With the parameters of the barrier chosen, we proceed to the generation of the halo catalogue through the pyexshalos.mock.Generate_Halos_Box_from_Pk function. (Note that we are using other seed here).

# Generate a halo catalogue with the barrier found above
halos = exh.mock.Generate_Halos_Box_from_Pk(
    k=k,
    P=P,
    nd=nd,
    Lc=Lc,
    Om0=Om0,
    z=z,
    Nmin=Nmin,
    a=params[0],
    beta=params[1],
    alpha=params[2],
    seed=int(seed*23/17),
    verbose=verbose,
)

Note

Note that the halos have any mass value and not just intenger mutipliers of the cell mass!

Just to check that the halo catalogue generated has a halo mass function close to the used, we can measure it using the function pyexshalos.simulation.Compute_Abundance.

# Measure the abundance of the halos
dn_sim = exh.simulation.Compute_Abundance(halos["Mh"], Nm=14, Lc=Lc, nd=nd)

To finish, we plot both the theoretical and simulated mass function to compare them.

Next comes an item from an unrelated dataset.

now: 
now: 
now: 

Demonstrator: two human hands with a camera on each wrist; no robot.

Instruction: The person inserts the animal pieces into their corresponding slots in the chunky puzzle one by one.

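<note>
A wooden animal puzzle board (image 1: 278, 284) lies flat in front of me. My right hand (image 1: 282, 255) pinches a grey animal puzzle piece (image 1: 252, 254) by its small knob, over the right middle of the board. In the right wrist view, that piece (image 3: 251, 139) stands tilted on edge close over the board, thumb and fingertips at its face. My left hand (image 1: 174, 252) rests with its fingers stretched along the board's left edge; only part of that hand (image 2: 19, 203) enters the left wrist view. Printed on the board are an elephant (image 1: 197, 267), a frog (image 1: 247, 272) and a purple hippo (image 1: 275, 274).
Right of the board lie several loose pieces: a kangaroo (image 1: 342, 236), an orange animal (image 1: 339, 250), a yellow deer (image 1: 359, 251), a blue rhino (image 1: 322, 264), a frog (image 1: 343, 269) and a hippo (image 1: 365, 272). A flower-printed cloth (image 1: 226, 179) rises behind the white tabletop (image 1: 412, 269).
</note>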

# Plot the halo mass function
pl.clf()

pl.plot(
    Mh, dn_theory, linestyle="-", linewidth=3, marker="", color="black", label="Theory"
)
pl.errorbar(
    dn_sim["Mh"],
    dn_sim["dn"],
    yerr=dn_sim["dn_err"],
    linestyle="",
    marker="o",
    markersize=8,
    color="red",
    label="Simulation",
)

pl.xlim(np.min(halos["Mh"]), np.max(halos["Mh"]))
pl.ylim(np.min(dn_sim["dn"][dn_sim["dn"] > 0.0])
        * 0.5, 2.0 * np.max(dn_sim["dn"]))
pl.xscale("log")
pl.yscale("log")
pl.xlabel(r"$M_{h}$ $[M_{\odot}/h]$", fontsize=12)
pl.ylabel(r"$d\, n_{\rm h}/d\, ln M_{\rm h}$ $[h/{\rm Mpc}]^{3}$", fontsize=12)
pl.legend(loc="best", fontsize=12)

pl.show()
../_images/Abundance.png

Note

Note that the mass function is fine even for the halos with just one particle. This happens because of the semi-analytical nature of ExSHalos. Once we have the barrier, we can give masses to the halos following the mass function of this barrier and the mass interval that the halo belongs. Therefore, to create a halo catalogue with halos resolved (not internally) up to a mass of M, we only need to have a grid with cells/particles with mass M.